Chapter Eleven

It was almost dawn when the fire brigade finally got the last of the embers to stop glowing. A pall of smoke hung in the air, veiling the early light. Helen sat on an upturned flowerpot, huddled into her coat, while Natalie shoved cups of tea at her, courtesy of a nosy neighbor. Mary Alice stood a little apart, watching grimly as the hoses were turned off and coiled away. The house was outside a village, so the firefighters were on call only, the equivalent of a volunteer squad in the U.S., with smaller vehicles and less manpower. But even a fully equipped brigade couldn’t have saved Benscombe. It was completely engulfed when we called 999, but we held out hope for the first hour—until the roof caved in and took the upper floors with it. Everything collapsed into the cellars with a roar, and that’s when we realized the house was a total loss. We continued to watch as the fire flared up again and again, the exhausted brigade forced to chase down each eruption to keep it from spreading to the gardens and outbuildings. Mary Alice had spent most of the time roaming the perimeter of the property, studying the fire from different angles and poking around the shrubbery while Natalie and I stuck close to Helen, making sure she didn’t go into shock.

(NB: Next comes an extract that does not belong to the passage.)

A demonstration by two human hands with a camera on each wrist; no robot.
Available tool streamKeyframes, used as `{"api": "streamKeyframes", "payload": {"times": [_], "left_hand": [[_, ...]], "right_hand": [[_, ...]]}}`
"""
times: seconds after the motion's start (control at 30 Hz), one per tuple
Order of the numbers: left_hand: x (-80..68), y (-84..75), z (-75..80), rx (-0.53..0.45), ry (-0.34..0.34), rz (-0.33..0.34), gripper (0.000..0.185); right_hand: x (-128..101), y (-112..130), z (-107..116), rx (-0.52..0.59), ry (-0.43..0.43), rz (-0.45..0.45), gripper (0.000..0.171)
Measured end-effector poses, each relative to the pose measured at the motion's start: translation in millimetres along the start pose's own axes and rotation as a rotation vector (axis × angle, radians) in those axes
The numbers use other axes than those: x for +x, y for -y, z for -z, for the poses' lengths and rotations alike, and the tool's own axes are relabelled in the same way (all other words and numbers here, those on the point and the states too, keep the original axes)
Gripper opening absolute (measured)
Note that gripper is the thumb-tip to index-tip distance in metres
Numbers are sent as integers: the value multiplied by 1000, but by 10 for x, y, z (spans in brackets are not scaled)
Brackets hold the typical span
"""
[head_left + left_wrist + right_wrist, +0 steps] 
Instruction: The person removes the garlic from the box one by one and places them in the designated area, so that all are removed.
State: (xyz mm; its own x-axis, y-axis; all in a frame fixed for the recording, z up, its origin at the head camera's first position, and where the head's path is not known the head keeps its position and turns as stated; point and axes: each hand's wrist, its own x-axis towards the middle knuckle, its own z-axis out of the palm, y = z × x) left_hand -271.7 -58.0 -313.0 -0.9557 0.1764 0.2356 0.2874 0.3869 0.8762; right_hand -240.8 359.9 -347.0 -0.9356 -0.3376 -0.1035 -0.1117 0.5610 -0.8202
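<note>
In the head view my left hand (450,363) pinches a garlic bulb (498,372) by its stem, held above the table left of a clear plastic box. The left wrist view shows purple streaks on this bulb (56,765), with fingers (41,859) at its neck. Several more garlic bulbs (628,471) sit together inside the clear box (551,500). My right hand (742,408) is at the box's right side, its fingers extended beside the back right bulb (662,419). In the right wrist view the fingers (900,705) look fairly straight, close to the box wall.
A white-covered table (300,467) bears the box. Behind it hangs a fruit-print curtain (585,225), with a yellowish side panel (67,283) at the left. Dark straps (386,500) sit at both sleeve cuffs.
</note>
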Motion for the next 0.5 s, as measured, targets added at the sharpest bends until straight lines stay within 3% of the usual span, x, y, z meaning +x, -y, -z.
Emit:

Finally, the fire was well and truly extinguished. The packing up took a little while, but the trucks began to leave, one by one, until only a co-responder’s vehicle was left. The owner was a kid who looked barely old enough to have left uni, and he walked the property with a clipboard, making notes to write up a report.

When he was finished, he came to stand by Helen, cocking his head in sympathy.

“I’m very sorry, madam,” he said formally.

“Do you know how it started?” she asked in a hollow voice.

He flushed to the tips of his ears, clearly embarrassed at having to lay blame for the fire. “Well, now. It looks as if some paint pots were stacked up, perhaps a bit of redecorating?”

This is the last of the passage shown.